However, I do wish to emphatically endorse the view of the finance minister that the slowdown in the economy need not persist, and that we are fully capable of putting the country back on a high growth path of seven to eight per cent per annum in the next two to three years. To achieve this, we need to increase the rate of investment, especially in infrastructure. Our effort, therefore, will be to raise domestic savings, contain the growth of subsidies and encourage private investment. While our aim is to achieve an average GDP [gross domestic product] growth of eight per cent during the 12th Plan and agricultural growth of four per cent, the focus will continue to remain on inclusive growth.
Inclusive growth implies not only reducing poverty, but also improving regional equality across and within states, uplift of the scheduled castes, scheduled tribes, other backward classes and minorities, closing gender gaps and generating more and better employment opportunities. Our policies have been designed to fulfil these objectives.
I listened with great interest to the speech of Rajnath Singh, and the best I can do is to compare the nine years of UPA [United Progressive Alliance] rule with the six years of NDA [National Democratic Alliance] rule, so that our men and women can draw a proper appreciation of what has been done in these nine years. First, I take the growth of GDP. If you look at the period of nine years, including the current period of slowdown, our average growth rate in these nine years will be 7.9 per cent. As against this, the NDA's six years yield no more than six per cent.
It is true that growth in 2012 has slowed down, but nowhere else this growth-profile is in an upward direction. Europe is in recession, the US' growth rate is low; Japan is stagnating; Brazil's growth rate is less than two per cent; South Africa's growth rate is 2.3 per cent, and in the light of the prevailing global situation, our growth rate looks to be impressive even though we are not satisfied with it.

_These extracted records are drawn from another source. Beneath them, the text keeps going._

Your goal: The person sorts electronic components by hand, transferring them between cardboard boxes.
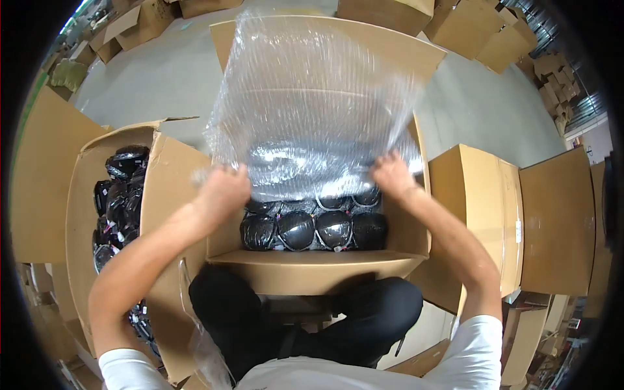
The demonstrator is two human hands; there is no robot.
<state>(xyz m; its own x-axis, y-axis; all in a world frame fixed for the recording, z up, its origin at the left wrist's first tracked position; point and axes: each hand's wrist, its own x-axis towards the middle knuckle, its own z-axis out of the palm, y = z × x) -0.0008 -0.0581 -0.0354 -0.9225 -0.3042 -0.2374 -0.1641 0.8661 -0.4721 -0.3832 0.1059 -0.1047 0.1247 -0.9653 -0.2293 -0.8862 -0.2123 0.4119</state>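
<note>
Head view: bubble wrap sheet held up over open cardboard box, long axis running away from hands, top edge tilted outward. Veils black rounded items below; kind hard to make out. Left hand and right hand closed, pinching sheet's near corners.

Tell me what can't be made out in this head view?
- Rows deeper in the middle box: the bubble wrap veils them; only the front black items are clear.
- Fingertips of the left hand and right hand: curled into the wrap's edge.
- Bottom of the left box: hidden by its wall and the left forearm.
- Right box: flaps shut.
</note>
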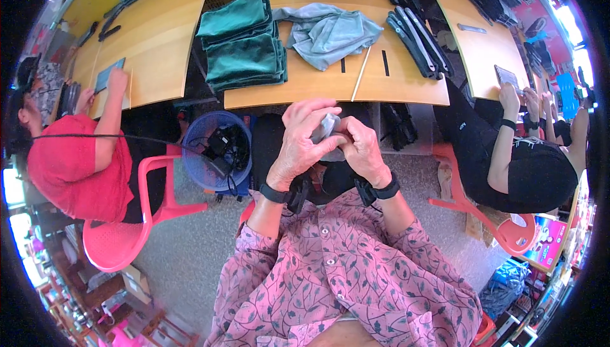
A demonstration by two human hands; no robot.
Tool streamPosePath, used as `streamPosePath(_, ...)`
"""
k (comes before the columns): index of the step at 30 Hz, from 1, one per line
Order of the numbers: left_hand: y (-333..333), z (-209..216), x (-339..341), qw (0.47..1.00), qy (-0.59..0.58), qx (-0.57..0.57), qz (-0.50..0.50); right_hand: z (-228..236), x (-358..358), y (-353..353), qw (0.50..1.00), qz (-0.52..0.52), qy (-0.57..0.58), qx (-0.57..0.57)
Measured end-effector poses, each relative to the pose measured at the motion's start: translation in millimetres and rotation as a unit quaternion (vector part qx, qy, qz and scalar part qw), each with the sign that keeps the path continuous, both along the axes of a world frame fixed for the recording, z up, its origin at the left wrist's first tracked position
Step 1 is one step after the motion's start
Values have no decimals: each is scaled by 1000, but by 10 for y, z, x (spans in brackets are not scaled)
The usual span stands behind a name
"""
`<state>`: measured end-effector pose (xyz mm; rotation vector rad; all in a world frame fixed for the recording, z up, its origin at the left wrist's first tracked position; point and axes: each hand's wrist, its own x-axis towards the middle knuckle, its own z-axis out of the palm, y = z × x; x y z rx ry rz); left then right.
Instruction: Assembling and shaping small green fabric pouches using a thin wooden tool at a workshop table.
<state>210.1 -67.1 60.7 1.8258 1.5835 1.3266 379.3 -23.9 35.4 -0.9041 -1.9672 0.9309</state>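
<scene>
My left hand [300, 147] and right hand [362, 150] pinch a small grey cloth [325, 126] below the table [305, 86], keeping it taut

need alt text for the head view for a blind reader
Left hand and right hand together pinch a small grey cloth above the lap. Ahead, a table bears green cloths and a grey garment.

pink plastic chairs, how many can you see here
2. One pink chair at left under the person in red; one at right under the person in black. More may be hidden, including beneath the wearer.
</scene>
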Motion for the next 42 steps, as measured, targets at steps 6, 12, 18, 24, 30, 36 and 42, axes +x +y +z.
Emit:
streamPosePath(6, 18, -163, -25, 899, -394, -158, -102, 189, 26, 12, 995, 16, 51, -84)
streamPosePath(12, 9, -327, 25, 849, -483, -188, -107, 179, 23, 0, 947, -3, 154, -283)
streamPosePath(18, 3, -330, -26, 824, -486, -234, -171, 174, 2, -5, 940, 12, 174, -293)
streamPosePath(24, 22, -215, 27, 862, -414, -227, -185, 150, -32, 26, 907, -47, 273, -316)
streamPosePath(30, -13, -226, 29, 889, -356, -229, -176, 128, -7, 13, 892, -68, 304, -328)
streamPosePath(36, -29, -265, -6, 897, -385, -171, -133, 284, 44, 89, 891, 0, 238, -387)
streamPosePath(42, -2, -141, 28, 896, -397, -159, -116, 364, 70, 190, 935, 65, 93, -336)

Inclusiveness of the growth process can be judged in many ways. The first and foremost is the concern with the well-being of our farmers; what happens to agricultural production, and as I said earlier, from 2004-05 to 2011-12, i.e. the UPA period, the growth rate of agricultural production and allied activities was 3.7 per cent. The corresponding growth rate from 1998-99 to 2003-04 of the NDA period was no more than 2.9 per cent. Because agriculture has grown at a faster rate, also because of a number of inclusive policies put in place by our government, like the Mahatma Gandhi National Rural Employment Guarantee Scheme, the per capita consumption in rural areas during the UPA period is 3.4 per cent. In the NDA period, the per capita rural consumption was no more than 0.8 per cent.
I come now to real wages in agriculture. Real wages in agriculture in the 11th Plan have grown at an average annual rate of 6.8 per cent. In the last decade, the growth rate of real wages in agriculture was no more than 1.1 per cent.
With regard to poverty, in the UPA period, the poverty declined at an average annual rate of two per cent per annum. In the preceding 10 years, the decline was no more than 0.8 per cent. We are all concerned about the slowdown in industry. But when we compare the nine-year period in which the UPA has been in power, our industrial growth rate average is 8.5 per cent; the corresponding average for the NDA from 1998-99 to 2003-04 is no more than 5.6 per cent...
With regard to health, the National Rural Health Mission has made a very important start. The Rashtriya Swasthya Bima Yojana is a huge UPA initiative, and it provides in-patient cover to 3.4 crores of families. The infant mortality rate has fallen from 58 to 44. The maternal mortality rate has fallen from 254 to 212. The life expectancy at birth was in 2000-01, 62.5 years, and by 2010-11 of this century, it has gone up to 66 years. Literacy rate, similarly, has gone up from 64.8 to 74 per cent. The death rate has declined from 8.4 per cent to 7.1 per cent.
It is not my case that what we have achieved is the optimum level. I do recognise that growth requires efforts and further efforts to boost it - we need to do lot more to promote inclusiveness - that health and education require greater attention, that environment protection measures have to be adopted with greater amount of firmness. But I would respectfully submit to this august House that what has been achieved is not something that can be belittled as Rajnath Singh tried to do.
I know that the BJP [Bharatiya Janata Party] has a particular view towards economic and social policy of the UPA. A few days ago, a conclave of the National Council of the BJP assembled in Delhi, used the choicest abuses for the Congress establishment and Congress leadership, including myself. It is not my intention to reply them in that language because I do believe that our work and our performance are the best judges of what we have achieved.
We have seen this arrogance not for the first time. The "India Shining" campaign in 2004 led to disastrous results for the BJP. In 2009, they fielded the iron man, L K Advani, against the lamb that Manmohan Singh is, and we all know as to what was the result. I am convinced that if the people of India were to look at our record in these nine or 10 years, they would repeat what they did in 2004 and 2009.